The new crop season in Brazil will begin to be harvested in May followed by the first shipments in Sept/Oct. We will start to see the first new crop arrivals in Oct/Nov.
I also had the chance to catch up with Henrique Sloper from the extraordinary Camocim organic and biodynamic farm in Espírito Santo. Henrique reported another new phenomenon. This might be as a result of climate change and/or the unique biodynamic practices at Camocim. What is happening is that Camocim harvesting is taking place for half of the entire year from April right through to November. This cycle is more similar to coffee-producing origins located close to the equator such as Colombia, Kenya, Rwanda and Sumatra.

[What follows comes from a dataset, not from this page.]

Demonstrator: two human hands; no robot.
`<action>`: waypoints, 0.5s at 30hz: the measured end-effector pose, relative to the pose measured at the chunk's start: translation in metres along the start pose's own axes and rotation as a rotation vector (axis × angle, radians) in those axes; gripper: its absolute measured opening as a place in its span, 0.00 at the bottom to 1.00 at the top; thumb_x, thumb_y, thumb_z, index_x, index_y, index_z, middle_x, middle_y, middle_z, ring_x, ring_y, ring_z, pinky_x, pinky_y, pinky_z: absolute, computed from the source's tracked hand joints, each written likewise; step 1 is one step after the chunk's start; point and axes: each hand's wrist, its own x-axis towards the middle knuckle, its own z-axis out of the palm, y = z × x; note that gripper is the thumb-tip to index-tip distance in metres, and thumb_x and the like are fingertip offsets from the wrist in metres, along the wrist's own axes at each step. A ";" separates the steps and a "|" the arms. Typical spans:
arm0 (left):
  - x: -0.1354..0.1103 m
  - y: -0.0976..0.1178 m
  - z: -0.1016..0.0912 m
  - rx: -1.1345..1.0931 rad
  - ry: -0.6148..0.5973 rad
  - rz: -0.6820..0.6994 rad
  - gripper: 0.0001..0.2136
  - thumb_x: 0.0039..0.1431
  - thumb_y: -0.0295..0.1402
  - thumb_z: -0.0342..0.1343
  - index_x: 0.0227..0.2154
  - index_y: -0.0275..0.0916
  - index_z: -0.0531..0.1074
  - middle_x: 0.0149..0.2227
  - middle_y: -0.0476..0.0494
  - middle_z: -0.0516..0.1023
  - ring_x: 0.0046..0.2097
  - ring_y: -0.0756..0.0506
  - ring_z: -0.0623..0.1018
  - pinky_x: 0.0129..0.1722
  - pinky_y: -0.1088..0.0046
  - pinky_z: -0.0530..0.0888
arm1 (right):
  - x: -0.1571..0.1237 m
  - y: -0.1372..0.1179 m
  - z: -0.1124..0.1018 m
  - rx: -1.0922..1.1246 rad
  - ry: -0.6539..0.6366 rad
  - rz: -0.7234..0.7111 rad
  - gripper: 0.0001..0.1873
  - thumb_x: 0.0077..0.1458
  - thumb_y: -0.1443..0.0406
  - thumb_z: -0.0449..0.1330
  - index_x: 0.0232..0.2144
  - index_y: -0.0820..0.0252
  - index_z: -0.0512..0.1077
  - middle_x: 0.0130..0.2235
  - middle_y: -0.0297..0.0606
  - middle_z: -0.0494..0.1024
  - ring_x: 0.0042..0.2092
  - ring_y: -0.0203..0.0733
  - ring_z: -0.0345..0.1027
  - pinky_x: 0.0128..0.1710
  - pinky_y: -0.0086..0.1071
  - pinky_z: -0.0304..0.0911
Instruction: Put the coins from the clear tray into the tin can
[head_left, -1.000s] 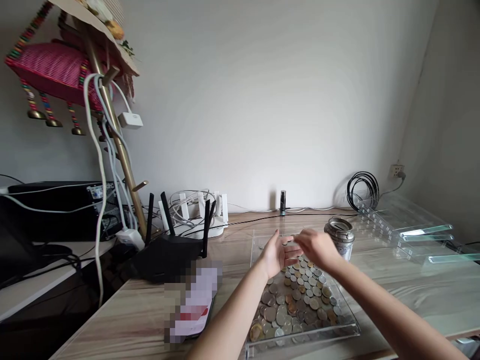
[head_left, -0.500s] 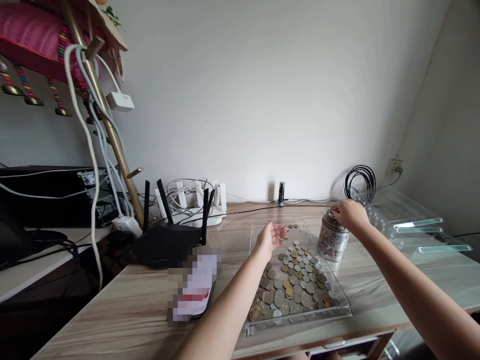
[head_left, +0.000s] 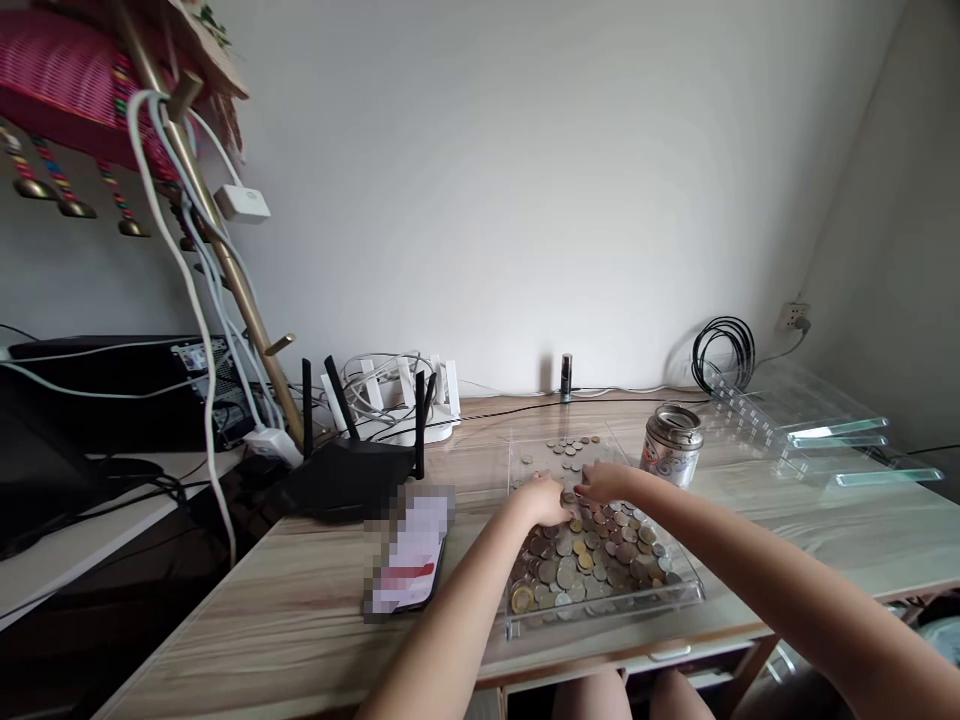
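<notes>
A clear acrylic tray [head_left: 679, 598] lies on the wooden desk and holds several loose coins [head_left: 592, 560]. My left hand [head_left: 541, 498] rests palm down on the coins near the tray's middle, fingers curled. My right hand [head_left: 606, 483] is right beside it, fingertips pinched down among the coins. What either hand grips is too small to make out. A metal tin with a slotted lid [head_left: 673, 445] stands just past the tray's far right corner, clear of both hands.
A black router [head_left: 352, 478] and a white router [head_left: 405, 410] with cables sit at the back left. A phone [head_left: 411, 550] lies left of the tray. Clear acrylic trays [head_left: 810, 430] are stacked at the right, by a coiled black cable [head_left: 721, 360].
My right hand left the tin's lid and came back down to the coins beside my left hand. My left hand turned from palm up to palm down on the coins.
</notes>
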 end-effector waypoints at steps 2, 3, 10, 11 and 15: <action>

But besides the overdue opportunity to catch up with my many friends and business partners in Brazil, this trip yielded an important insight into the next crop for many of the key farms with whom Mercanta has now been working for more than a decade in some cases.
Here is a brief summary…
The crop in South Minas looks bountiful and the trees are in superb condition. All things being equal, we will be in for a treat of quality for the new 2008/2009 crop.
The Brazil Specialty Coffee Association (BSCA) remains the pre-eminent producer organisation for fine quality coffee not just in Brazil, but in the coffee-producing world.
While speculators and weekly news issues will mean that the commodity coffee price remains volatile, there is ‘enough’ coffee in the next crop cycle to supply growing demand and prices will eventually reflect this fact.
Coffee consumption in Brazil is booming. Many of our suppliers are also roasters in the local Brazil market, where this increasing demand means that many are roasting much more specialty grade coffee than many of our own customers. In other words, local demand is also a feature in the supply/demand equation for the top lots.
Quality and consistency continues to improve at Brazil’s best farms, many of whom are Brazil Specialty Coffee Association members.
Mercanta will continue to be ‘first stop’ for specialty roasters seeking an extensive selection of the best beans from the best farms in Brazil, including increasing numbers of single estate single varietal products as well as innovations such as vacuum packing carton shipments.